Nothing captures the essence of fall better than a fall photo shoot – something I’ve been consistently doing (even during COVID) since the oldest one was 2 or 3.

It’s nice to pause and reflect on the year as the winter slowly creeps in, and unironically I have found myself with more time this fall after being part of a corporate down-sizing at my last company. I have what feels like an unlimited amount of time with the kids, and it’s both a blessing and a curse for all of us. With this additional time the work around the house I’ve been delaying is finally getting done – even things like pulling up pictures and doing albums! I’m learning new skills like outdoor landscape lighting and other handy HVAC things like repairing our ever fickle Ecobee thermostats.

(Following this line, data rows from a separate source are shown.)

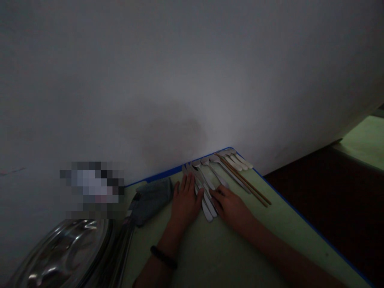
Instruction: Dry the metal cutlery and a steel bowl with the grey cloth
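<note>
Metal cutlery on surface; two chopsticks farther right.
Your left hand lies over it, fingers slightly spread; your right hand's fingers curl beside, pinch undeterminable.

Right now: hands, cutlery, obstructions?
Left hand flat over cutlery. Right hand at handles, grip unclear. Cutlery laid side by side. Cloth beside left hand, off the cutlery.

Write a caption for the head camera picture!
A left hand and right hand touch shiny cutlery beside brown chopsticks on a green table.

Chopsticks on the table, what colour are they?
The chopsticks are brown, seen best in the head view.
</note>
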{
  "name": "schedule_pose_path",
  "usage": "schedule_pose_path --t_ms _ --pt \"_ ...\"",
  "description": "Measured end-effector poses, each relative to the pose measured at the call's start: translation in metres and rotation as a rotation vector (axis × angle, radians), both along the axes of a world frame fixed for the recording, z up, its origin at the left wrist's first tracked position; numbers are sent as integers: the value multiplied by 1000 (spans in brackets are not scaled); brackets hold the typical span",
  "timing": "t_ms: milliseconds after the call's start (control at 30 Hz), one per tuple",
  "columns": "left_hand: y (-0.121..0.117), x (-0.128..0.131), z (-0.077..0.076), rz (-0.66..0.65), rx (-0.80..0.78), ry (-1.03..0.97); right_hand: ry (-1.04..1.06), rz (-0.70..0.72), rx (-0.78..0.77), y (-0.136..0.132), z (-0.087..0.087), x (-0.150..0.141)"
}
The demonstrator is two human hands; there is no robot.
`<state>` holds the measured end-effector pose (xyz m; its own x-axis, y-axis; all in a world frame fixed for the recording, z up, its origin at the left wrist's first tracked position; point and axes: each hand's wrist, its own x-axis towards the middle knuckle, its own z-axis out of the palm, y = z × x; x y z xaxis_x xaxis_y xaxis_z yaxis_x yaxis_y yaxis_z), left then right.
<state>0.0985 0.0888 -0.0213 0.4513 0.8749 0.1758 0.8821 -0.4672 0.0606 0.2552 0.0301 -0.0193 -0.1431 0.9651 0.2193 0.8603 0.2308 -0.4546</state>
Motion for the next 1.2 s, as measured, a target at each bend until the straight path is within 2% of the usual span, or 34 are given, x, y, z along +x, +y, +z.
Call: schedule_pose_path --t_ms 200,300,367,467,533,600,667,733,833,900,967,1067,1200 --pt "0 -2 -2 -21 22 -218 12 -46 41 0 2 -6" --pt "-15 -11 -1 -46 24 -263 17 -36 67 -2 3 -14" --pt "-31 -24 5 -76 7 -250 17 -6 115 -6 2 -19" --pt "-56 -53 26 -94 -4 -233 64 65 188 -15 2 -27" --pt "-69 -76 47 2 -1 -199 112 116 212 -19 3 -34" --pt "-79 -96 64 126 -31 -84 132 159 219 -19 5 -45" --pt "-89 -111 72 230 -95 77 110 204 225 -14 7 -62" --pt "-99 -118 68 264 -162 166 53 254 232 -6 7 -81" --pt "-115 -118 46 297 -213 197 -41 323 227 6 4 -107" --pt "-125 -118 29 309 -151 187 -65 314 207 8 -1 -117" --pt "-131 -119 17 266 -59 141 -90 280 205 6 -4 -121" --pt "-131 -122 9 269 24 105 -155 227 222 -3 -5 -118" --pt "-126 -128 8 233 -62 62 -161 174 228 -13 -2 -113"
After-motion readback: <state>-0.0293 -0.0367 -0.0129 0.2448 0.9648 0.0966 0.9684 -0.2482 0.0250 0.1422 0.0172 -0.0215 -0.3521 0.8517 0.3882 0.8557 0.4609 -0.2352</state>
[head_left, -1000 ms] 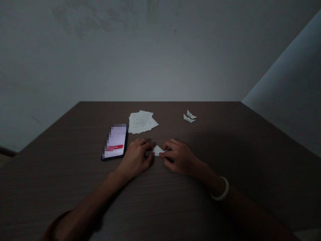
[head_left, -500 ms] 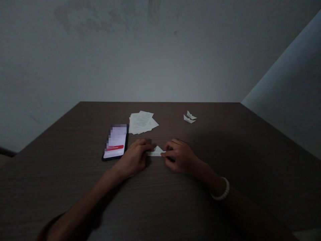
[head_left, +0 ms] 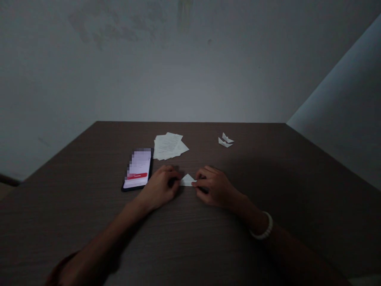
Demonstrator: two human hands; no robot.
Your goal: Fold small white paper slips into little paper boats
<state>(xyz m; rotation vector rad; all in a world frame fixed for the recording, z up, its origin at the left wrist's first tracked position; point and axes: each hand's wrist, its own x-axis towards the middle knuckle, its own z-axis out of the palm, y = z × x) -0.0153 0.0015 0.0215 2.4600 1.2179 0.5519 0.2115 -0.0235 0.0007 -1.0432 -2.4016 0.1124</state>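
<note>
A small folded piece of printed paper (head_left: 187, 181), triangular at its top, lies on the table between my two hands. My left hand (head_left: 163, 183) pinches its left corner with thumb and forefinger. At the right corner, my right hand (head_left: 212, 184) has its thumb and fingertips closed on the paper; the other fingers curl beneath the palm. The fingertips cover both ends of the paper. A white beaded bracelet (head_left: 266, 226) circles my right wrist.
A phone (head_left: 137, 170) with a lit screen lies just left of my left hand. Beyond it is a loose stack of printed paper sheets (head_left: 169, 147). Two small paper boats (head_left: 225, 142) stand at the back right of the brown table (head_left: 190, 246), whose far edge meets a grey wall (head_left: 190, 79).
My left fingers have shifted slightly left along the paper, uncovering a little more of its left side. My right hand keeps its hold. The view has tilted very slightly.
</note>
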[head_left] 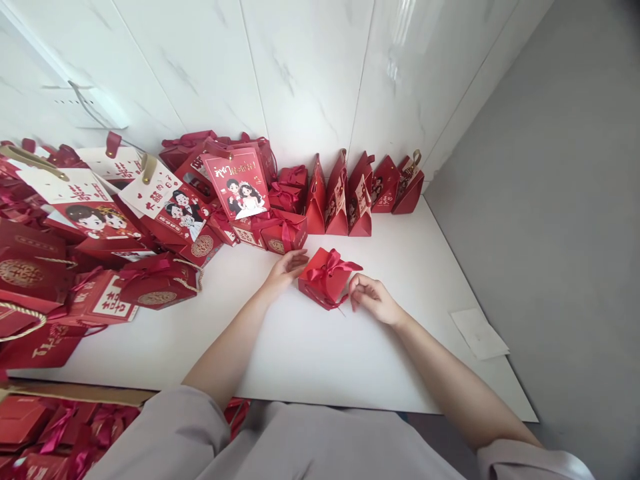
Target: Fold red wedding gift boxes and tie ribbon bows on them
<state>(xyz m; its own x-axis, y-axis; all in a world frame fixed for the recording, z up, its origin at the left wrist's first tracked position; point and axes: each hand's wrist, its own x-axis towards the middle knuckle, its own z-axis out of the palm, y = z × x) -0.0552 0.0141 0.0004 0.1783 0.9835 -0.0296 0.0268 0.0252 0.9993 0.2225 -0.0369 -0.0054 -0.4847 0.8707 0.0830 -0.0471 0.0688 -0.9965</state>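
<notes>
A small red gift box (319, 288) stands on the white table in front of me, with a dark red satin ribbon (331, 268) tied in a bow on top. My left hand (286, 269) is beside the box's left side, fingers stretched out and apart, gripping nothing. On the other side, my right hand (373, 299) has its fingers curled in close to the box's right edge, where a ribbon tail hangs. What those fingers hold, if anything, is hidden.
Several red triangular boxes (360, 200) line the wall. Red gift boxes with illustrated cards (239, 183) crowd the table's left side. White paper (479, 333) lies at the right edge of the table (320, 360), by a grey partition. More red boxes (65, 427) fill a carton at lower left.
</notes>
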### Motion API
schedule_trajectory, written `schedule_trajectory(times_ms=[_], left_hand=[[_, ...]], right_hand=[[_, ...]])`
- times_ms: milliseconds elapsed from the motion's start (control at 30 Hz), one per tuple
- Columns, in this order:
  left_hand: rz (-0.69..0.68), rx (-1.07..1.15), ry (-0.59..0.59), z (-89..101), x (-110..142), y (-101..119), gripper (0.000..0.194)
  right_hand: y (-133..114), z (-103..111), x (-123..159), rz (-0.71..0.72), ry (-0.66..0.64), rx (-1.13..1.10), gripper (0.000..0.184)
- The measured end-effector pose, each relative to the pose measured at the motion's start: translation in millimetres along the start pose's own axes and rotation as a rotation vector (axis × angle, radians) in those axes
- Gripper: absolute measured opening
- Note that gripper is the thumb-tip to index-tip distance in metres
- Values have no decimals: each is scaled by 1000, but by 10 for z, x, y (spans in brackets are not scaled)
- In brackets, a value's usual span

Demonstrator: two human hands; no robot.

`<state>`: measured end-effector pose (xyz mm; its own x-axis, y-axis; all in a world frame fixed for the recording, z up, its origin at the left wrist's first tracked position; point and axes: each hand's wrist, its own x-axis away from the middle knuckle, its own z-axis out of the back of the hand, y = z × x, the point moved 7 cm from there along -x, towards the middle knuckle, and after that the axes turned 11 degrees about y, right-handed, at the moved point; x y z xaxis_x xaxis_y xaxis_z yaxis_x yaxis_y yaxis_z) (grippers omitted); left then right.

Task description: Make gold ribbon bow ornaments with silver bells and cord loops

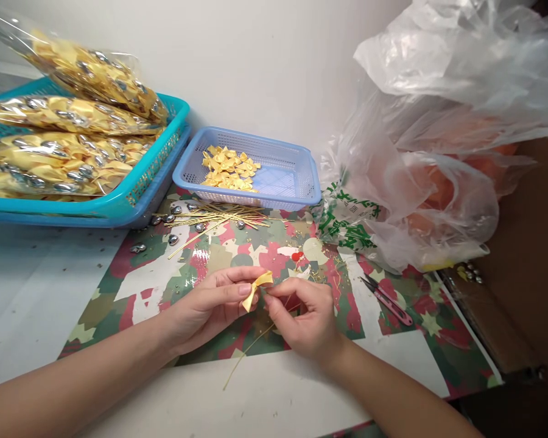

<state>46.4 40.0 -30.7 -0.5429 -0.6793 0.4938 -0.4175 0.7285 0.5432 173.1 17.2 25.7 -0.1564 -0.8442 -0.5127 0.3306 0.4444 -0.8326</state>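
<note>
Left hand (221, 301) pinches yellow ribbon bow (256, 291) above camo-patterned sheet (196, 267), near side; my right hand (304, 310) pinches beside it. Pale wall (256, 67) far, plastic bags (406, 176) right.

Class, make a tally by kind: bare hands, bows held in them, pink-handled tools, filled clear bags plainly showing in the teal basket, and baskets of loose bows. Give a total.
Bare hands: 2
Held yellow bow: 1
Pink-handled tool: 1
Filled clear bags in the teal basket: 3
Light blue basket of loose bows: 1
Total: 8
</note>
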Motion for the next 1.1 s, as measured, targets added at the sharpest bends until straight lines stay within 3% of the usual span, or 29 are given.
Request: schedule_trajectory(times_ms=[200, 1100], left_hand=[[-15, 14, 50, 54, -16, 10, 27], [-8, 27, 66, 60, -12, 8, 29]], right_hand=[[3, -1, -2, 8, -4, -2, 11], [11, 5, -18, 29, 5, 15, 13]])
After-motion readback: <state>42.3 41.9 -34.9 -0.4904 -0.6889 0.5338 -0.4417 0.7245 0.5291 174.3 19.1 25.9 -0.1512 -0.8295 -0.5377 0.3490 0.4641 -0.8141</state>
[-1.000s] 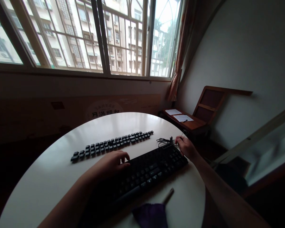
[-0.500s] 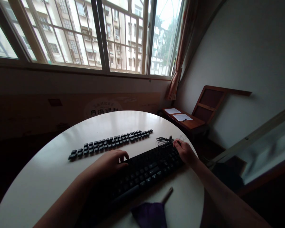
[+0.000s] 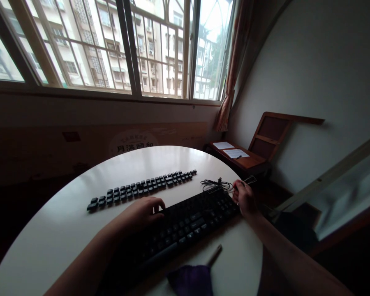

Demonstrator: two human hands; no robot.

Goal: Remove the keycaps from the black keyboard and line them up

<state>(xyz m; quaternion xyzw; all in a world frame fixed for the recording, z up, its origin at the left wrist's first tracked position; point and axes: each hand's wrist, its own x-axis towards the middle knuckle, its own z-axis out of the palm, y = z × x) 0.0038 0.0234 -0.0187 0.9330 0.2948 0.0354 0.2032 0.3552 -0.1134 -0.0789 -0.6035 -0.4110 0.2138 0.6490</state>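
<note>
A black keyboard [image 3: 193, 224] lies at a slant on the round white table [image 3: 46, 242]. My left hand [image 3: 149, 207] rests on its far left part, fingers curled over the back edge. At the far right corner, my right hand [image 3: 245, 198] is closed around a thin wire keycap puller [image 3: 251, 179], whose wire loop sticks out past the fingers. Rows of loose black keycaps [image 3: 142, 188] stand behind the keyboard. Its coiled black cable [image 3: 216, 184] lies near my right hand.
In front of the keyboard lie a purple cloth [image 3: 193, 279] and a dark thin stick-like piece [image 3: 215, 255]. A wooden chair [image 3: 259, 160] holding paper sheets [image 3: 236, 153] and a pen stands beyond the table at right. A barred window [image 3: 160, 53] is ahead.
My right hand has shifted slightly right, off the keyboard's corner, and the puller has turned with it. My left hand stays on the keyboard. The view has tilted a little.
</note>
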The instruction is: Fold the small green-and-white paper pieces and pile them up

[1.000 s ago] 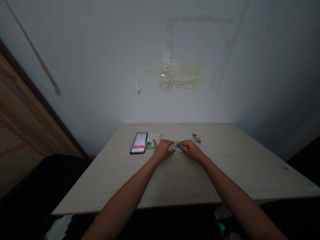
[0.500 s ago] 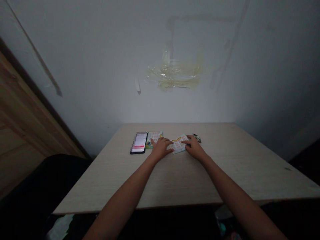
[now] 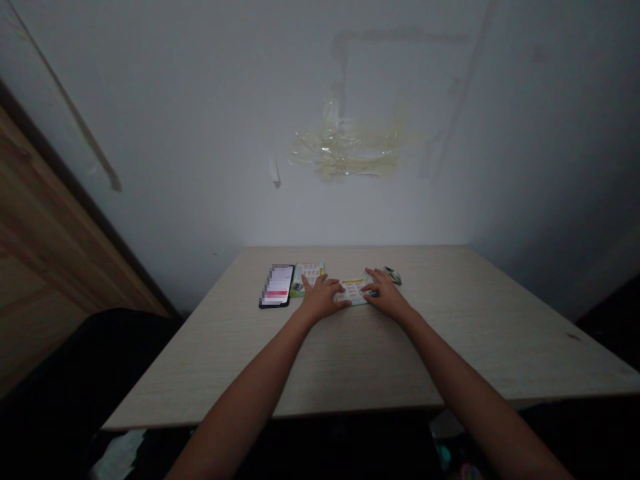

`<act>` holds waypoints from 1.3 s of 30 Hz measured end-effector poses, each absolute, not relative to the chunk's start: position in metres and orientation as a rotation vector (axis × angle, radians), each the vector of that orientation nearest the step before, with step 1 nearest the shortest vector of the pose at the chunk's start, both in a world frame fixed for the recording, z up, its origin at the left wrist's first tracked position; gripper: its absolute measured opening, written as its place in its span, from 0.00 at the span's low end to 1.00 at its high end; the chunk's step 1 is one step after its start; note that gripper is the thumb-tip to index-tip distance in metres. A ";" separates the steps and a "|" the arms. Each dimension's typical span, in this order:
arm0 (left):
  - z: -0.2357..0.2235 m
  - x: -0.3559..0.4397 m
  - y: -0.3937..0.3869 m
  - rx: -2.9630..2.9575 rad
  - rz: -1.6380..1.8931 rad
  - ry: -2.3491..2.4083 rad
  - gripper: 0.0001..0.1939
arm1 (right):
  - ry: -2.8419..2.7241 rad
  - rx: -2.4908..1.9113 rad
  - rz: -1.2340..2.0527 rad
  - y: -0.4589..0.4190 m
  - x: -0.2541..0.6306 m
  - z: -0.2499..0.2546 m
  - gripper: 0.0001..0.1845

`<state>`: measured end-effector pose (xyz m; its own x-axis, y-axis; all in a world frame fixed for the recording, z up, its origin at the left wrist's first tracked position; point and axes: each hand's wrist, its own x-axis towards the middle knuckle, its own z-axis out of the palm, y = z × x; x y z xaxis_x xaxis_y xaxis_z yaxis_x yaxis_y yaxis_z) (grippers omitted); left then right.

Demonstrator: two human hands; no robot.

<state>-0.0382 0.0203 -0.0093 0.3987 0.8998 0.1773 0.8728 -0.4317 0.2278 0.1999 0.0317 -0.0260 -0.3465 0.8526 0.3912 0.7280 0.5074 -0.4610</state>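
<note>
Between my two hands, a printed paper card (image 3: 354,291) with a yellow strip and rows of small print lies flat on the table. My left hand (image 3: 321,300) has its fingers spread, with the fingertips and thumb at the card's left edge. At the card's right side rests my right hand (image 3: 389,295), fingers apart and fingertips touching its surface. A similar printed card (image 3: 309,271) with a green edge lies partly behind my left hand. Just past my right hand is a small dark and white item (image 3: 394,275), too small to name.
A phone (image 3: 277,287) with a lit screen lies left of the cards. The pale wooden table (image 3: 360,373) meets a wall (image 3: 200,133) bearing peeling clear tape (image 3: 345,153). Wooden boards (image 3: 40,220) and a dark shape (image 3: 100,360) stand at the left.
The card between my hands has turned from a tilt to lie straighter and shifted slightly left. My right hand's fingers have spread; my left hand has barely moved.
</note>
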 end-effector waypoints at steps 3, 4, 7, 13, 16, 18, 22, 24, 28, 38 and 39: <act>-0.009 -0.038 0.019 2.580 0.414 1.626 0.27 | -2.190 -1.287 0.282 0.031 0.200 -0.024 0.11; -0.009 -0.037 0.019 2.584 0.411 1.631 0.27 | -2.192 -1.291 0.278 0.031 0.200 -0.023 0.11; -0.008 -0.037 0.019 2.583 0.394 1.631 0.28 | -2.181 -1.302 0.261 0.031 0.199 -0.022 0.12; -0.006 -0.038 0.019 2.605 0.399 1.563 0.30 | -2.198 -1.291 0.468 0.033 0.201 -0.025 0.17; -0.007 -0.038 0.020 2.595 0.404 1.559 0.32 | -2.219 -1.249 0.455 0.032 0.203 -0.024 0.18; -0.008 -0.038 0.020 2.595 0.404 1.564 0.33 | -2.254 -1.216 0.444 0.031 0.204 -0.023 0.19; -0.009 -0.038 0.019 2.610 0.375 1.580 0.30 | -2.316 -1.165 0.474 0.029 0.206 -0.021 0.23; -0.009 -0.038 0.019 2.617 0.355 1.584 0.28 | -2.325 -1.153 0.490 0.030 0.207 -0.021 0.24; -0.008 -0.039 0.019 2.612 0.325 1.581 0.26 | -2.291 -1.160 0.508 0.031 0.208 -0.023 0.23; -0.004 -0.041 0.019 2.586 0.293 1.574 0.22 | -2.284 -1.090 0.507 0.029 0.204 -0.021 0.17; -0.004 -0.041 0.018 2.580 0.298 1.575 0.22 | -2.275 -1.094 0.512 0.029 0.204 -0.020 0.17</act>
<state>-0.0406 0.0181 -0.0037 0.4444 0.8887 0.1125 0.8683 -0.4582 0.1898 0.2037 0.0291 -0.0201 -0.5114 0.7985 0.3177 0.5851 0.5943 -0.5518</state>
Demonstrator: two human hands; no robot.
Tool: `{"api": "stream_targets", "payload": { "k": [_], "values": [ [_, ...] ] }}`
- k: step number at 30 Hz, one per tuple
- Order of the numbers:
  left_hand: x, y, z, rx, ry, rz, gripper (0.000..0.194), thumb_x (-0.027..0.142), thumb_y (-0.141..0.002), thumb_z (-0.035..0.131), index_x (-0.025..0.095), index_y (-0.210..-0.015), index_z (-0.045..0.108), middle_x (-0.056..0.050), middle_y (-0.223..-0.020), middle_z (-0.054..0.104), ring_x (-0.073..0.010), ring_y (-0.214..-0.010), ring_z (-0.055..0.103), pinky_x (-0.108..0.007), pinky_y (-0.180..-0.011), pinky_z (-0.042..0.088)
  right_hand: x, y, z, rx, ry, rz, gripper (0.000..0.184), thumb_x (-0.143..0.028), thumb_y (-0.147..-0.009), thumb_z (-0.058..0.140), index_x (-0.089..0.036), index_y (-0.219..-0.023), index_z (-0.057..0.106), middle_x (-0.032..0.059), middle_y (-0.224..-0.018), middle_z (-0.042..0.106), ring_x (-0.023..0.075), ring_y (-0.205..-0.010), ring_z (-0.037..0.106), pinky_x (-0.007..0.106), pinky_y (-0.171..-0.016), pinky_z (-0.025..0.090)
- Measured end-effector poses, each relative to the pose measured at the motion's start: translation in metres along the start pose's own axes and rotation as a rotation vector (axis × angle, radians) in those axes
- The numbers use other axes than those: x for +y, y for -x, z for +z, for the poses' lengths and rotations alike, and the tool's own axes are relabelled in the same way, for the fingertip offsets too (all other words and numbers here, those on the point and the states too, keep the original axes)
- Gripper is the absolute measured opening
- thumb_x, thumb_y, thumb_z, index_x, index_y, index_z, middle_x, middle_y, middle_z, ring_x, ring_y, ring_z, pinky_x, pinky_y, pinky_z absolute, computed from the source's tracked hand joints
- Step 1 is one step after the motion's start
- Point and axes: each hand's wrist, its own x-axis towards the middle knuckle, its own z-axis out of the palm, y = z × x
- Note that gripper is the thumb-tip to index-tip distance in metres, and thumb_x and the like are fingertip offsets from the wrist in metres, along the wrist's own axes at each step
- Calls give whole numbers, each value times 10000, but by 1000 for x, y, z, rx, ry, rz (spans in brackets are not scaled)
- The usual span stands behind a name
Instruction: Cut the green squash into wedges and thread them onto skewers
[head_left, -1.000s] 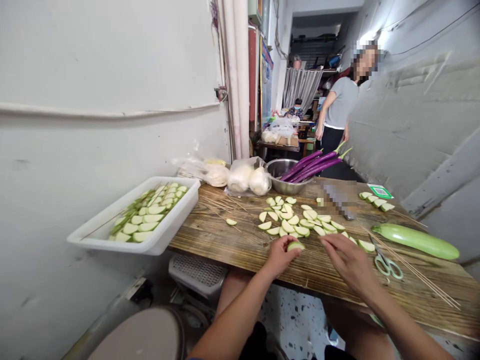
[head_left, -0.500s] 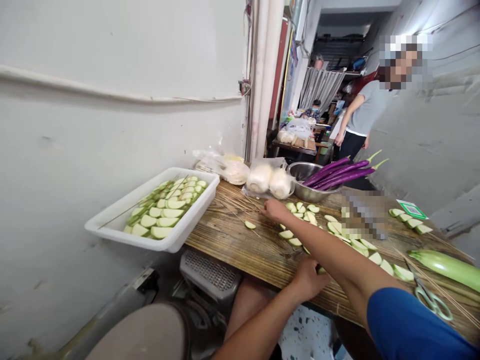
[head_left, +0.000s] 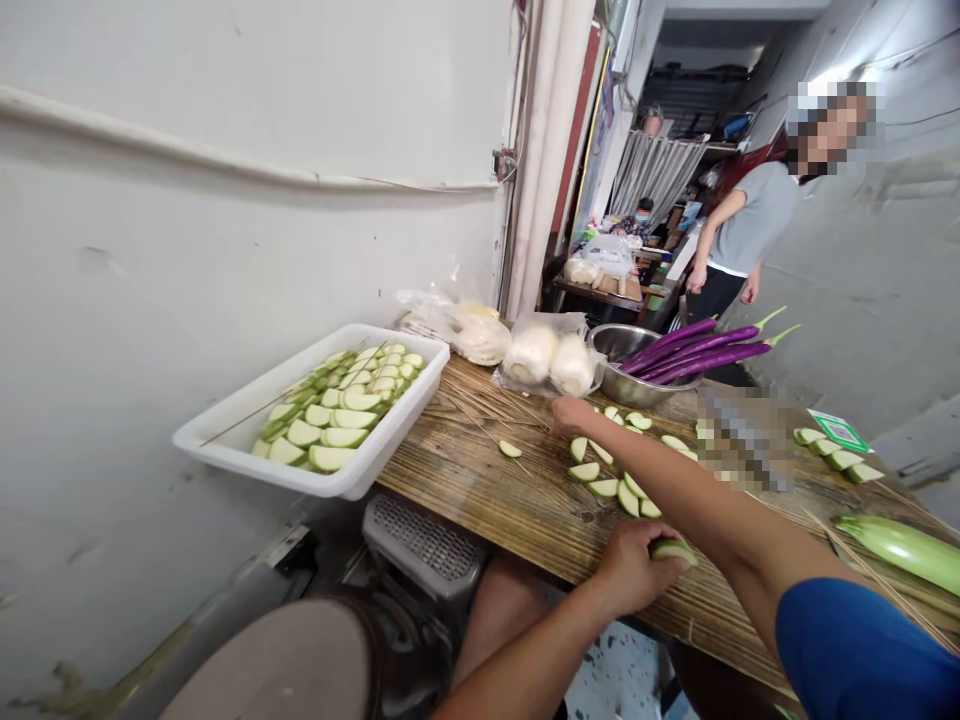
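Observation:
My left hand (head_left: 637,568) is closed on a half-round zucchini slice (head_left: 673,551), green-skinned with pale flesh, near the table's front edge. Further forward, my right hand (head_left: 573,416) is pinched at the ends of the thin bamboo skewers (head_left: 480,388), which lie in a loose bundle on the wooden table (head_left: 465,480); its fingertips are partly hidden. More slices (head_left: 603,488) are scattered beneath and beside my right forearm. One slice (head_left: 510,449) lies alone to the left. A whole pale green zucchini (head_left: 892,548) rests at the right.
At left, a white tray (head_left: 352,488) holds rows of skewered slices. Bagged white vegetables (head_left: 531,356) and a steel bowl (head_left: 637,392) with purple eggplants (head_left: 705,352) stand along the back. A person (head_left: 757,225) stands beyond the table. A plastic stool (head_left: 424,545) is below.
My left hand has lifted and turned, so the slice in it now shows. My right hand stays by the skewer ends. The view has shifted slightly left.

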Motion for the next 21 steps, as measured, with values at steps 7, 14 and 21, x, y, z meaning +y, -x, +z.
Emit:
{"api": "stream_targets", "payload": {
  "k": [7,14,21],
  "values": [
    [-3,-1,1,-1,-4,28,206,200,-660,592,167,-850,666,-3,-815,675,-161,-737,581,-236,-691,454,-10,2,2,-6,-4,-20,295,-312,-864,509,-154,-1114,519,70,-1109,544,176,-926,560,374,-777,479],
    [-4,-2,2,-9,-19,-15,222,186,-661,579,169,-864,667,-9,-821,675,-176,-752,572,-250,-686,457,-17,5,-2,22,-21,-39,304,-312,-863,510,-154,-1123,515,76,-1123,537,181,-941,555,380,-789,474],
    [-5,-1,1,16,60,6,214,219,-650,625,160,-849,675,-15,-797,670,-148,-711,573,-231,-669,445,-1,9,-20,8,-17,-37,301,-312,-862,512,-153,-1118,517,72,-1112,542,179,-929,559,375,-779,479]
  ]
}}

But a sense of unease envelops the family, both on a structural and emotional level. Structurally, the patriarchy of a man always working is tough to reconcile for not only me but the children. Having an omnipresent father is a novel idea, and clearly all societies and cultures do not accommodate for it. Recognizing that I am seeking employment while the children are heavily exposed to daily if not hourly interventions is just an odd space for me to be in. Emotionally, they have grown accustomed to my presence and an evolution in my attitude. Being present as a parent is extremely difficult in corporate America these days – add the omnipresent screens/devices, and children are often competing for their parents’ attention, rather than organically receiving it. I have noticed I’m more patient with them, likely because my patience is not worn thin for a daily grind of some sort. It has made me reflect on how parents really need to “shelf” their work and engage when they are done for the day.

As I explore this extended vacation, or mini-early-retirement, I’m hoping to evolve my relationship with the kids and make memories I wouldn’t have been able to make before. Possibly travel, or possibly just manage the extended flu – cold – RSV season.